A word-for-word copy of the whole listing is the required answer.

[Input data — start]

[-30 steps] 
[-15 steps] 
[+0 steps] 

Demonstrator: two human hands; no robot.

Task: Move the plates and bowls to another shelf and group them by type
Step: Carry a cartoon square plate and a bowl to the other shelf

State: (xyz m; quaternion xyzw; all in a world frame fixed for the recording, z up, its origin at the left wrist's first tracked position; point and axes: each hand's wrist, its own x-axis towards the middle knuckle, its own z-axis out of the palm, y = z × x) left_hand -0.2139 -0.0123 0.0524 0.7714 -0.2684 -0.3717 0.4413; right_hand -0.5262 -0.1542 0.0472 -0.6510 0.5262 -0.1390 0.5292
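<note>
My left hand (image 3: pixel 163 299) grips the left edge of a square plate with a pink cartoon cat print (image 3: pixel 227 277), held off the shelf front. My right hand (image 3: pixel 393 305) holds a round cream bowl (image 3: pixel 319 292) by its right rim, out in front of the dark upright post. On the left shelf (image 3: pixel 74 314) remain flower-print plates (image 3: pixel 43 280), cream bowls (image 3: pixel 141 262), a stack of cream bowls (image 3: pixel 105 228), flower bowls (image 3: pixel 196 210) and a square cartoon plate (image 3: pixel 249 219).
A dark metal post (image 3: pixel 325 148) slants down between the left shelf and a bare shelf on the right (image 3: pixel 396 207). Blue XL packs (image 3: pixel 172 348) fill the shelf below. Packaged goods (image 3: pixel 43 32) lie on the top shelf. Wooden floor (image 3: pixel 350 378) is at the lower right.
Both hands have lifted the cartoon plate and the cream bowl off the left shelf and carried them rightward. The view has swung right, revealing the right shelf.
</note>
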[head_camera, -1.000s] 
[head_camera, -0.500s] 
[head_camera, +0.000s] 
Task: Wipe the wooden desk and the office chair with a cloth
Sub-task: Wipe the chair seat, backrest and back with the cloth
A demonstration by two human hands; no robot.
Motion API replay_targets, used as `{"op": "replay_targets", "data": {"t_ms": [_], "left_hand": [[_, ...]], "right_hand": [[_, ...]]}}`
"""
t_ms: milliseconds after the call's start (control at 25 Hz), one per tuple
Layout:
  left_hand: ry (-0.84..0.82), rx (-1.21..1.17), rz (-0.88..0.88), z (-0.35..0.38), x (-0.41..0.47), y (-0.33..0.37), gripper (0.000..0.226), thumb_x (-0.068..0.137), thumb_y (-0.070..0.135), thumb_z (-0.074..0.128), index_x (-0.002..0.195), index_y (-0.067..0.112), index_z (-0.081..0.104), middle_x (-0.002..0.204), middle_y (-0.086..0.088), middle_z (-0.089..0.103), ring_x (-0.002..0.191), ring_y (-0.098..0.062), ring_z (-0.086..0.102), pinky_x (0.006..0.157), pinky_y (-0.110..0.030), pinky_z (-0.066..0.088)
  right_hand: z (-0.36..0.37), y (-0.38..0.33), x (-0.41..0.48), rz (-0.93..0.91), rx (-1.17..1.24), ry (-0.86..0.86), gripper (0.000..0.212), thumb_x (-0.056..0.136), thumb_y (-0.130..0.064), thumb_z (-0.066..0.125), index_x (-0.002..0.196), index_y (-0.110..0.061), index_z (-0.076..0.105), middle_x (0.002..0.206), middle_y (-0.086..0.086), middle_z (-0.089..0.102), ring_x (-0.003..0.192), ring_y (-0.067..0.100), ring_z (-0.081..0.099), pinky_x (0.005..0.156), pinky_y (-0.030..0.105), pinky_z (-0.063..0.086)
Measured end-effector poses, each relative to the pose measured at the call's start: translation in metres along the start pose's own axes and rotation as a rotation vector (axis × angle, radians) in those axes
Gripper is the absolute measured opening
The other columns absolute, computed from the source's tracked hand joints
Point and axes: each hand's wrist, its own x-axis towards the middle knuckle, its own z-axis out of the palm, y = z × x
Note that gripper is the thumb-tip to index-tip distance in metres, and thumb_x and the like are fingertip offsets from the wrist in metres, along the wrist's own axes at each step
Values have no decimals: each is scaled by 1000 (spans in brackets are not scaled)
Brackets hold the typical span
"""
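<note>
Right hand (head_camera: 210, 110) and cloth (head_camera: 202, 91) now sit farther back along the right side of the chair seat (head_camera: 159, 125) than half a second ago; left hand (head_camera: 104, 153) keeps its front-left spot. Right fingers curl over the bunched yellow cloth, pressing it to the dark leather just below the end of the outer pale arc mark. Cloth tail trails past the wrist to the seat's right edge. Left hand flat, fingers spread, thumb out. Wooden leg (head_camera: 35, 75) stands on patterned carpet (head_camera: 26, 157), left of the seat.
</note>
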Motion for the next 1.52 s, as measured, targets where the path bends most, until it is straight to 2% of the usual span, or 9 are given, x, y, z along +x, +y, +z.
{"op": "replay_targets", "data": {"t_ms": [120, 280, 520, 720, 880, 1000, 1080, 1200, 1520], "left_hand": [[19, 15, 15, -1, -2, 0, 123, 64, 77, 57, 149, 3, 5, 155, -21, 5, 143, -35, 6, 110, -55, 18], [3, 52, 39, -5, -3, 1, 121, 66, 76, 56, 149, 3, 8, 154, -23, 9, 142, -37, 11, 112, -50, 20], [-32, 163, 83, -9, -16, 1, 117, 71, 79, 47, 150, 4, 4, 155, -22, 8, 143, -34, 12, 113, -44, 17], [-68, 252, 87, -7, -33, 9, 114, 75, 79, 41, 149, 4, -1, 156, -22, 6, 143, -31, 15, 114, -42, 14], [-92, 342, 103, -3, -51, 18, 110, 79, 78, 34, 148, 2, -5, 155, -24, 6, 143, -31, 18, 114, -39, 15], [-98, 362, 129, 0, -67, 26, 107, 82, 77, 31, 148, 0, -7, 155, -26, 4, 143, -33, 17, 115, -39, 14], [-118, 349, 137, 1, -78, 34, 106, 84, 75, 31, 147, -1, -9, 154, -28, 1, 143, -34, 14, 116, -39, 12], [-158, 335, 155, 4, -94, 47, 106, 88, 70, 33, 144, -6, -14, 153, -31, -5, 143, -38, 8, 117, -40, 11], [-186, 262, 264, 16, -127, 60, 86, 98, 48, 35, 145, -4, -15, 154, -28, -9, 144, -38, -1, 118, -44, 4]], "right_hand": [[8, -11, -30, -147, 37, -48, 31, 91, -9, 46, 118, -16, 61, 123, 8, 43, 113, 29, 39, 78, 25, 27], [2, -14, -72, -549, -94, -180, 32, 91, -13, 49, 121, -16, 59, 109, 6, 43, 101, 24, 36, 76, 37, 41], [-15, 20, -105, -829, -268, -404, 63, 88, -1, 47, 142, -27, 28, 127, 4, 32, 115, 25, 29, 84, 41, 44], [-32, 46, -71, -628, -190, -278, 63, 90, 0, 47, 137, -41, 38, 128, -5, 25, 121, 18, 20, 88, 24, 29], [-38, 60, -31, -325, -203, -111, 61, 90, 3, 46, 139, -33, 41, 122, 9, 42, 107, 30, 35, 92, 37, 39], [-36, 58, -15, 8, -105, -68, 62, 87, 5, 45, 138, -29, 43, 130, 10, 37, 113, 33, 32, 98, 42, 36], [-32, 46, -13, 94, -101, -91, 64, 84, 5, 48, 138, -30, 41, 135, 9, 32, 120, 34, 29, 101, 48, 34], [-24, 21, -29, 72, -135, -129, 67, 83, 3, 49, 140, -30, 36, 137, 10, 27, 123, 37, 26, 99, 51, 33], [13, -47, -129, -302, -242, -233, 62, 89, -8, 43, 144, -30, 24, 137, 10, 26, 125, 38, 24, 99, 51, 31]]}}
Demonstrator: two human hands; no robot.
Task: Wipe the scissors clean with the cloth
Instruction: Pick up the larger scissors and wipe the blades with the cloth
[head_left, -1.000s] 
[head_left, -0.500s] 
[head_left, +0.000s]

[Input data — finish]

Answer below
[-30 steps] 
[-15 steps] 
[+0 steps] 

Demonstrator: two human hands; no robot.

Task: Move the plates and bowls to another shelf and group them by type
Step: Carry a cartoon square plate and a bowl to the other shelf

State: (xyz m; quaternion xyzw; all in a world frame fixed for the recording, z up, its origin at the left wrist's first tracked position; point and axes: each hand's wrist, its own x-axis towards the middle knuckle, its own z-axis out of the palm, y = z × x) left_hand -0.2139 -0.0123 0.0524 0.7714 -0.2684 -0.3717 0.4413; right_hand -0.5262 -0.1542 0.0472 -0.6510 0.5262 -0.1390 0.5292
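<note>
My left hand (image 3: pixel 163 299) grips the left edge of a square plate with a pink cartoon cat print (image 3: pixel 227 277), held off the shelf front. My right hand (image 3: pixel 393 305) holds a round cream bowl (image 3: pixel 319 292) by its right rim, out in front of the dark upright post. On the left shelf (image 3: pixel 74 314) remain flower-print plates (image 3: pixel 43 280), cream bowls (image 3: pixel 141 262), a stack of cream bowls (image 3: pixel 105 228), flower bowls (image 3: pixel 196 210) and a square cartoon plate (image 3: pixel 249 219).
A dark metal post (image 3: pixel 325 148) slants down between the left shelf and a bare shelf on the right (image 3: pixel 396 207). Blue XL packs (image 3: pixel 172 348) fill the shelf below. Packaged goods (image 3: pixel 43 32) lie on the top shelf. Wooden floor (image 3: pixel 350 378) is at the lower right.
Both hands have lifted the cartoon plate and the cream bowl off the left shelf and carried them rightward. The view has swung right, revealing the right shelf.
</note>
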[head_camera, -1.000s] 
[head_camera, -0.500s] 
[head_camera, +0.000s] 
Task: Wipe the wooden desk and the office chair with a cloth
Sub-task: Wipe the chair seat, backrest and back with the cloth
A demonstration by two human hands; no robot.
Motion API replay_targets, used as `{"op": "replay_targets", "data": {"t_ms": [_], "left_hand": [[_, ...]], "right_hand": [[_, ...]]}}`
"""
t_ms: milliseconds after the call's start (control at 25 Hz), one per tuple
Layout:
  left_hand: ry (-0.84..0.82), rx (-1.21..1.17), rz (-0.88..0.88), z (-0.35..0.38), x (-0.41..0.47), y (-0.33..0.37), gripper (0.000..0.226), thumb_x (-0.068..0.137), thumb_y (-0.070..0.135), thumb_z (-0.074..0.128), index_x (-0.002..0.195), index_y (-0.067..0.112), index_z (-0.081..0.104), middle_x (-0.002..0.204), middle_y (-0.086..0.088), middle_z (-0.089..0.103), ring_x (-0.002..0.191), ring_y (-0.098..0.062), ring_z (-0.086..0.102), pinky_x (0.006..0.157), pinky_y (-0.110..0.030), pinky_z (-0.066..0.088)
  right_hand: z (-0.36..0.37), y (-0.38..0.33), x (-0.41..0.48), rz (-0.93..0.91), rx (-1.17..1.24), ry (-0.86..0.86), gripper (0.000..0.212), thumb_x (-0.056..0.136), thumb_y (-0.130..0.064), thumb_z (-0.066..0.125), index_x (-0.002..0.196), index_y (-0.110..0.061), index_z (-0.076..0.105), middle_x (0.002..0.206), middle_y (-0.086..0.086), middle_z (-0.089..0.102), ring_x (-0.003..0.192), ring_y (-0.067..0.100), ring_z (-0.081..0.099), pinky_x (0.005..0.156), pinky_y (-0.030..0.105), pinky_z (-0.063..0.086)
Measured end-effector poses, each relative to the pose measured at the call's start: translation in metres along the start pose's own axes and rotation as a rotation vector (axis × angle, radians) in those axes
Gripper is the absolute measured opening
The other columns absolute, computed from the source's tracked hand joints
Point and axes: each hand's wrist, its own x-axis towards the middle knuckle, its own z-axis out of the palm, y = z × x
Note that gripper is the thumb-tip to index-tip distance in metres, and thumb_x and the like are fingertip offsets from the wrist in metres, along the wrist's own axes at each step
Values have no decimals: each is scaled by 1000 (spans in brackets are not scaled)
Brackets hold the typical span
"""
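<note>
Right hand (head_camera: 210, 110) and cloth (head_camera: 202, 91) now sit farther back along the right side of the chair seat (head_camera: 159, 125) than half a second ago; left hand (head_camera: 104, 153) keeps its front-left spot. Right fingers curl over the bunched yellow cloth, pressing it to the dark leather just below the end of the outer pale arc mark. Cloth tail trails past the wrist to the seat's right edge. Left hand flat, fingers spread, thumb out. Wooden leg (head_camera: 35, 75) stands on patterned carpet (head_camera: 26, 157), left of the seat.
</note>
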Motion for the next 1.52 s, as measured, targets where the path bends most, until it is straight to 2% of the usual span, or 9 are given, x, y, z along +x, +y, +z.
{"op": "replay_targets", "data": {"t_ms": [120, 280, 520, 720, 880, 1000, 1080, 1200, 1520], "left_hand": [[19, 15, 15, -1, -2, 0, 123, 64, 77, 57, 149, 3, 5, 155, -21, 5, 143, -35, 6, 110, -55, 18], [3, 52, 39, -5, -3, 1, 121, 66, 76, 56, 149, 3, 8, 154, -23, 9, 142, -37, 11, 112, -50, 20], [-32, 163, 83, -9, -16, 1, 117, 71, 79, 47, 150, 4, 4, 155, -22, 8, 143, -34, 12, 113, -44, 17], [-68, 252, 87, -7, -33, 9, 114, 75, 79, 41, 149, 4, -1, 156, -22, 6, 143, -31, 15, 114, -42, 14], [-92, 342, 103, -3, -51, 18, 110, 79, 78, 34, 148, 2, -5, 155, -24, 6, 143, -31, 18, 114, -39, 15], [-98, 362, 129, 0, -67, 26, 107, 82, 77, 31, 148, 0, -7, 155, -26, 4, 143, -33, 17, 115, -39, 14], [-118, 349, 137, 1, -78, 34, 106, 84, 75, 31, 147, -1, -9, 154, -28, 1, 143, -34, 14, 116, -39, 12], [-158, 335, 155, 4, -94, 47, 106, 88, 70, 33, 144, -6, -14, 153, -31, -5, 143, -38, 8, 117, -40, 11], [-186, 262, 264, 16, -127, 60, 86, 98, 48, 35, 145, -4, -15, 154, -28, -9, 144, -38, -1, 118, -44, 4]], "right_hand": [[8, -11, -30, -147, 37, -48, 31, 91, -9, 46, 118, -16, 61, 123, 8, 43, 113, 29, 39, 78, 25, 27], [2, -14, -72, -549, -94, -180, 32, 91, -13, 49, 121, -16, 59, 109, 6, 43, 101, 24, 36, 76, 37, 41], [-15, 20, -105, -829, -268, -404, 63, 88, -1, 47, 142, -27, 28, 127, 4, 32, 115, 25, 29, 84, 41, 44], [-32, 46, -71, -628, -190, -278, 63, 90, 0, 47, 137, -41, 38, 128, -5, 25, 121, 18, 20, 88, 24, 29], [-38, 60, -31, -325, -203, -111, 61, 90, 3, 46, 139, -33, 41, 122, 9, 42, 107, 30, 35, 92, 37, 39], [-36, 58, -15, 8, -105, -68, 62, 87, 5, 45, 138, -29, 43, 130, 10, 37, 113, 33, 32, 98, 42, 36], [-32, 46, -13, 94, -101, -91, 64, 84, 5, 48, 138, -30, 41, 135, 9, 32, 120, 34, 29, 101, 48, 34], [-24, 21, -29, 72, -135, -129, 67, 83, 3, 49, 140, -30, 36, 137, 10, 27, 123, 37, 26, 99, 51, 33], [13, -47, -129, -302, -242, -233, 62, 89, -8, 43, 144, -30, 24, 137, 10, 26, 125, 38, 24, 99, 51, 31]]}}
Demonstrator: two human hands; no robot.
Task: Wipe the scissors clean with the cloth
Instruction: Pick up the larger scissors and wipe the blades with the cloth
[head_left, -1.000s] 
[head_left, -0.500s] 
[head_left, +0.000s]

The exercise has been answered, and the work is done.